(Data records)
*** Begin section ***
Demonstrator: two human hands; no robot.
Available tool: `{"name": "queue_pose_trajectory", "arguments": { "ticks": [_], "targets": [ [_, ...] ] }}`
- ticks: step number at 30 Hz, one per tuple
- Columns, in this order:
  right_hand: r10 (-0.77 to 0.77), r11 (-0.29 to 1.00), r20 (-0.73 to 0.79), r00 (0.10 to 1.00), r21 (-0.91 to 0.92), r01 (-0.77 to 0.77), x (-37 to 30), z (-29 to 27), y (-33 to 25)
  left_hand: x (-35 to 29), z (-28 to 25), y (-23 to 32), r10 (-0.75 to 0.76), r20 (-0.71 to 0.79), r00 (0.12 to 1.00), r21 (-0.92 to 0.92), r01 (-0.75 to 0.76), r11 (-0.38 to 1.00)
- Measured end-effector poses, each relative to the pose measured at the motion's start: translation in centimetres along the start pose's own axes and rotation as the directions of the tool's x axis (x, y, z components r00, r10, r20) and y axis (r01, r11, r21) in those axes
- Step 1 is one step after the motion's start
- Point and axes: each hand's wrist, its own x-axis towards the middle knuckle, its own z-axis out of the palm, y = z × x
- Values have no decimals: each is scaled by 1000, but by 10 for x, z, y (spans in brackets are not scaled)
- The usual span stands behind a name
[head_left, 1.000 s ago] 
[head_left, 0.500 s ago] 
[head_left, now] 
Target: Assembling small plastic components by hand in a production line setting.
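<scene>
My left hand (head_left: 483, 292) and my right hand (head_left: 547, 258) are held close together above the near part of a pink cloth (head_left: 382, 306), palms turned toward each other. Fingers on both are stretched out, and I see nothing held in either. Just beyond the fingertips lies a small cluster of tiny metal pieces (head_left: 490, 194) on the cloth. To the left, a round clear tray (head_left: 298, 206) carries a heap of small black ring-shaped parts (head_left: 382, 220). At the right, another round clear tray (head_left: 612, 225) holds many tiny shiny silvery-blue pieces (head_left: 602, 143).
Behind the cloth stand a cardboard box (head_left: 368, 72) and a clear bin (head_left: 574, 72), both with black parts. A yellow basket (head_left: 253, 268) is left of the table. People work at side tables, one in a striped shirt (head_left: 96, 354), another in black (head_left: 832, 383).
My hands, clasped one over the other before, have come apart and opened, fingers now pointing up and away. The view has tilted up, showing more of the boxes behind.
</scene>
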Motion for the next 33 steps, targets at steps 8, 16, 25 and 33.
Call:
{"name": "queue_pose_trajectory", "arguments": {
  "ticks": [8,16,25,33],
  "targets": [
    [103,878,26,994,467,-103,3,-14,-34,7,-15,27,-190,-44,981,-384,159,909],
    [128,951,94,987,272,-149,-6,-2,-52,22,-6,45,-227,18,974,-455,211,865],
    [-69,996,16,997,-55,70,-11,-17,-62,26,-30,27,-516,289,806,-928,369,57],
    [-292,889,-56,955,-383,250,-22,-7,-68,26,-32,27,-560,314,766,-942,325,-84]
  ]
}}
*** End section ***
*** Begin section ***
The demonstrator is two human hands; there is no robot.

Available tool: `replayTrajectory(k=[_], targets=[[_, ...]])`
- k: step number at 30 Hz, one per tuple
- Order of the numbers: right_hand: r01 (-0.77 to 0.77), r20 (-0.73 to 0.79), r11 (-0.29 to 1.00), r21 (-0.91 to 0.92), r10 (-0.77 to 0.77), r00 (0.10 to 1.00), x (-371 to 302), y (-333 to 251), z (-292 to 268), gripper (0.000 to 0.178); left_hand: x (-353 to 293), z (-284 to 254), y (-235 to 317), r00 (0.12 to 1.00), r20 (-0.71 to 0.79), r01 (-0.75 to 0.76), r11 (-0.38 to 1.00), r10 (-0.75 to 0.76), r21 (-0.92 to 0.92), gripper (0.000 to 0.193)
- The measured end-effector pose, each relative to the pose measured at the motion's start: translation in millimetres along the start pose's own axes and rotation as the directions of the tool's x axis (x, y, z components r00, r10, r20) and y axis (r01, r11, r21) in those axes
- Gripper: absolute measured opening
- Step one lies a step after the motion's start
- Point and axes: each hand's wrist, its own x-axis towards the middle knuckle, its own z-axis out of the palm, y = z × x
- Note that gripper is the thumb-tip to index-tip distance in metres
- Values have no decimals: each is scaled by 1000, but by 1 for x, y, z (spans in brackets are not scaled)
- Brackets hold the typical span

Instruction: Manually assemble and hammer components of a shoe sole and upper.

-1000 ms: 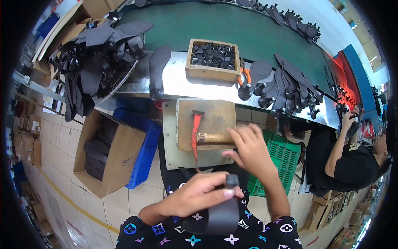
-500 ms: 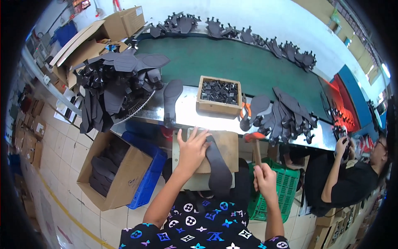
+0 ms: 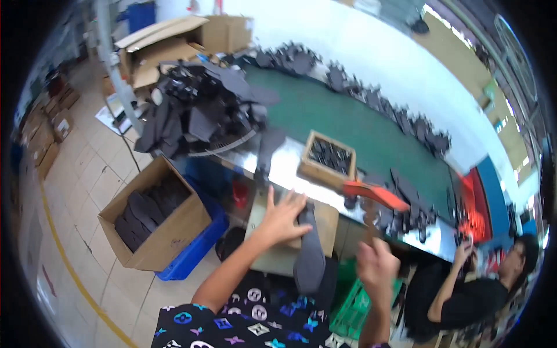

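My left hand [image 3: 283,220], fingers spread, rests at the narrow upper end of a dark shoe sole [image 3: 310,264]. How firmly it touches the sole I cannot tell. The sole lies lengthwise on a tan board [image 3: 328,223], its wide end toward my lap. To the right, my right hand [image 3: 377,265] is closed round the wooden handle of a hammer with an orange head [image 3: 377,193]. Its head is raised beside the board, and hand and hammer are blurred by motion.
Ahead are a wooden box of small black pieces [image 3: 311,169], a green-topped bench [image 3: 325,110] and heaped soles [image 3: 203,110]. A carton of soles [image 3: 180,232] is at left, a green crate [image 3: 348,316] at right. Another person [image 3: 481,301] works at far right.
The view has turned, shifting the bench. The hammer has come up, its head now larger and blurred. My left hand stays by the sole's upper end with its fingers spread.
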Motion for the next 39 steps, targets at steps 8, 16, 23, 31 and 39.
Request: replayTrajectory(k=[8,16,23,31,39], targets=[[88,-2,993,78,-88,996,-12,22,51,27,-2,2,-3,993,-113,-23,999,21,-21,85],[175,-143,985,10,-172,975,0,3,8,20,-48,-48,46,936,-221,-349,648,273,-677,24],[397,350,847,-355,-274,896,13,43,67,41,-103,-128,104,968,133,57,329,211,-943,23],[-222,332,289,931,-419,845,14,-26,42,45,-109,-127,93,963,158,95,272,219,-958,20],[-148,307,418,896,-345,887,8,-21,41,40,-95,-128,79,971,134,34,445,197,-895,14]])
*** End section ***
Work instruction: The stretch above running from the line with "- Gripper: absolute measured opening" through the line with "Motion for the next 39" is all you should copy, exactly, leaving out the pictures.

Result of this exercise:
- Gripper: absolute measured opening
- Step one lies a step after the motion's start
- Point and axes: each hand's wrist, its own x-axis towards the middle knuckle, its own z-axis out of the palm, y = z × x
- Note that gripper is the thumb-tip to index-tip distance in metres
- Values have no decimals: each is scaled by 1000, but by 1 for x, y, z (spans in brackets are not scaled)
- Brackets hold the typical span

Instruction: Manually assemble and hammer components of a shoe sole and upper.

-1000 ms: 
-500 ms: 
+0 ms: 

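My left hand [image 3: 283,220], fingers spread, rests at the narrow upper end of a dark shoe sole [image 3: 310,264]. How firmly it touches the sole I cannot tell. The sole lies lengthwise on a tan board [image 3: 328,223], its wide end toward my lap. To the right, my right hand [image 3: 377,265] is closed round the wooden handle of a hammer with an orange head [image 3: 377,193]. Its head is raised beside the board, and hand and hammer are blurred by motion.
Ahead are a wooden box of small black pieces [image 3: 311,169], a green-topped bench [image 3: 325,110] and heaped soles [image 3: 203,110]. A carton of soles [image 3: 180,232] is at left, a green crate [image 3: 348,316] at right. Another person [image 3: 481,301] works at far right.
The view has turned, shifting the bench. The hammer has come up, its head now larger and blurred. My left hand stays by the sole's upper end with its fingers spread.
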Motion for the next 39 steps, targets at steps 8, 16, 23, 31 and 39.

No more work remains in this exercise.